* **Your assignment**: Your reply should consist solely of the lines from the start of the material below through the line containing "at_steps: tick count", reproduced exactly.

* **Data extracts**:
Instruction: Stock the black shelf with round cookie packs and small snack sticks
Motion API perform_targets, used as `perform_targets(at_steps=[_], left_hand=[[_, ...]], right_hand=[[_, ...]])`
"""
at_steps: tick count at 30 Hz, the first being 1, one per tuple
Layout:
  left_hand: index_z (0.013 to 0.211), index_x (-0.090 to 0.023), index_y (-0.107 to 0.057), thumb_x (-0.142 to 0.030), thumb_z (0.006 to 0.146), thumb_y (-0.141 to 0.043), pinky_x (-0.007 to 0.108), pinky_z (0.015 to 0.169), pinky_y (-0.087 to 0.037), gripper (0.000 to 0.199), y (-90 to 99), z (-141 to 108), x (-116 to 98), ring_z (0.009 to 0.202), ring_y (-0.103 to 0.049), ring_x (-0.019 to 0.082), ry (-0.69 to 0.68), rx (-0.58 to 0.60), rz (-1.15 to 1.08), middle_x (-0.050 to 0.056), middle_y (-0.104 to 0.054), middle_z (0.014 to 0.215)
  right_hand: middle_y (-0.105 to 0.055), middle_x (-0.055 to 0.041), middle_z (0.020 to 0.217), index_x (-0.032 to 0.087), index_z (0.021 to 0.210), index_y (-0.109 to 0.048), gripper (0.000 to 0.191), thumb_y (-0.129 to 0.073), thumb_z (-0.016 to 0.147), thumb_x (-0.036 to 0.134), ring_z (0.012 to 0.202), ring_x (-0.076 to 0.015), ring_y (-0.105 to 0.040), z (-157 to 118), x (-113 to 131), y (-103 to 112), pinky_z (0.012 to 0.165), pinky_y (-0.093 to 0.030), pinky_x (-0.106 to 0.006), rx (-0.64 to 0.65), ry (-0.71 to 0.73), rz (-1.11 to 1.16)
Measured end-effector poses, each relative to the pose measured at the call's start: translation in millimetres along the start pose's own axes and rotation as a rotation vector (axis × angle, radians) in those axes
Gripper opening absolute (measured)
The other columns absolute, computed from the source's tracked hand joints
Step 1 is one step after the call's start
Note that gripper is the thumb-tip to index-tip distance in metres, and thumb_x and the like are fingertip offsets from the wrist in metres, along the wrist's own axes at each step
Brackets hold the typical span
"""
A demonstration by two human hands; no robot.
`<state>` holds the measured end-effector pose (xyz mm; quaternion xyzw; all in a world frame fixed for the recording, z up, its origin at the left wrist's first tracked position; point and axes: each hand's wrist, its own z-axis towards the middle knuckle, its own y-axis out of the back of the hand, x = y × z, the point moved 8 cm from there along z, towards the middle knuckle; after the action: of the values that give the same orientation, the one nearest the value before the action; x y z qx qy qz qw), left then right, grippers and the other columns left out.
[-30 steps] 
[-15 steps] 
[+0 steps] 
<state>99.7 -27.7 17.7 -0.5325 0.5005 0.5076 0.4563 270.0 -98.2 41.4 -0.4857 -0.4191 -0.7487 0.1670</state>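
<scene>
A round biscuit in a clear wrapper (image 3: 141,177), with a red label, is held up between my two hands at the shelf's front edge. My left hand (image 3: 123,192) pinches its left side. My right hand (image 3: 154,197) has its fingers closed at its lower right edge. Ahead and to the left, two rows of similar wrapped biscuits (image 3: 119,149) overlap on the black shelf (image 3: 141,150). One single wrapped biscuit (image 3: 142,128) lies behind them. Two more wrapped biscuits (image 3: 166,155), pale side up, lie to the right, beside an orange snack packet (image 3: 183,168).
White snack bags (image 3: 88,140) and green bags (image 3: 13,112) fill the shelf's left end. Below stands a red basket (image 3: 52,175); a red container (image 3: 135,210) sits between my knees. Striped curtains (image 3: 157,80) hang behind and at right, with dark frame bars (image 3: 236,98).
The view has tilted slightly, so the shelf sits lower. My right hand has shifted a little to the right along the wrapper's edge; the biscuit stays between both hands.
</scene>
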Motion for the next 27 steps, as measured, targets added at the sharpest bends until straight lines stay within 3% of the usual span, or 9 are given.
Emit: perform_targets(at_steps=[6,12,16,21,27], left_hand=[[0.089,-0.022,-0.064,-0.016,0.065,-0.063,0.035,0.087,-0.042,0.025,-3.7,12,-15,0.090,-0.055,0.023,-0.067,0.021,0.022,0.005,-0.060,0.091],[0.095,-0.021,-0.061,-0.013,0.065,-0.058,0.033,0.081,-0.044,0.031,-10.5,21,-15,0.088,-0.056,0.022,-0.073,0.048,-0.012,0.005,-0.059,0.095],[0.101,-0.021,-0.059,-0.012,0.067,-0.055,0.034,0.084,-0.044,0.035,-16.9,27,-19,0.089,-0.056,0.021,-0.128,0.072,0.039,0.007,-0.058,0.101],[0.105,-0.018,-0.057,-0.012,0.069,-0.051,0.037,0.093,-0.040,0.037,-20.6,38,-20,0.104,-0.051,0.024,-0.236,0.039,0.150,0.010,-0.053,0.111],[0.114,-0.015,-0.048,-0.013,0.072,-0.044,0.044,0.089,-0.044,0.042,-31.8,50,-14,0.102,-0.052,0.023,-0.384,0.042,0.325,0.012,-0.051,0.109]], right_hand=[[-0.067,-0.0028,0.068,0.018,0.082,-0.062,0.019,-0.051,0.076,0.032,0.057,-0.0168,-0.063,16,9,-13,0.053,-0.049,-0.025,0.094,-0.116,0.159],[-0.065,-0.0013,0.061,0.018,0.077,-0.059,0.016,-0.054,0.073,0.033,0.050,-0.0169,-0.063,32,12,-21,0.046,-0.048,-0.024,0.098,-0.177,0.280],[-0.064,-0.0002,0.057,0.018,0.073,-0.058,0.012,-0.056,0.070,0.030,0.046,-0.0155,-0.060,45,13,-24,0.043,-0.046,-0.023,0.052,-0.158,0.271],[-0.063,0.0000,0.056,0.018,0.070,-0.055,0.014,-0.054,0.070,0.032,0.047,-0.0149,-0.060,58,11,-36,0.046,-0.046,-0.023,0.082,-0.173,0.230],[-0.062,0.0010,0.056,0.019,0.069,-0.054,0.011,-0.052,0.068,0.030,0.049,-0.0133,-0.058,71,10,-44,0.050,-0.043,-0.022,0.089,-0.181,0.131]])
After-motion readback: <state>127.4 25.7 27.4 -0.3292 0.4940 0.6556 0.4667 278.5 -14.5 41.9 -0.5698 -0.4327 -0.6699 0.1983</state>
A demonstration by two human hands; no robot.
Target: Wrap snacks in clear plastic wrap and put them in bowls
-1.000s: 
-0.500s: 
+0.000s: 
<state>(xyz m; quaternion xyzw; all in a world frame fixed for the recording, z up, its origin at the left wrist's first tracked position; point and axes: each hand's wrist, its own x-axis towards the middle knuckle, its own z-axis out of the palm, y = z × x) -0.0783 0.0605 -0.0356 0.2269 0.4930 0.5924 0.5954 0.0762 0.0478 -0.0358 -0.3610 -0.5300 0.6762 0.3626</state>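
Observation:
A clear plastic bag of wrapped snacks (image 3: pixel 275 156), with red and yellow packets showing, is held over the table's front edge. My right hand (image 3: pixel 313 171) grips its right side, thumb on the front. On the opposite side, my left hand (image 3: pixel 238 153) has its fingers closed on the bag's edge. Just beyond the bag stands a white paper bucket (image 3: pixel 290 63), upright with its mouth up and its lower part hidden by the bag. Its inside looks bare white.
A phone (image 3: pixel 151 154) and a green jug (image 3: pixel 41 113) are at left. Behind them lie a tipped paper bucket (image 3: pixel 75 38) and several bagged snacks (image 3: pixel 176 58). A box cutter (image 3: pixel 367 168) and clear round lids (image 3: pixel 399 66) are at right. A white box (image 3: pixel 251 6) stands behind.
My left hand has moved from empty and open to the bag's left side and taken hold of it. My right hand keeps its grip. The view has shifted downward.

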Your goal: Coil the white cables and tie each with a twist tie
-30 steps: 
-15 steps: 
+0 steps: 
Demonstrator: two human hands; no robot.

* **Your response**:
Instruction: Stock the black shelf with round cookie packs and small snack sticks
Motion API perform_targets, used as `perform_targets(at_steps=[_], left_hand=[[_, ...]], right_hand=[[_, ...]])`
"""
at_steps: tick count at 30 Hz, the first being 1, one per tuple

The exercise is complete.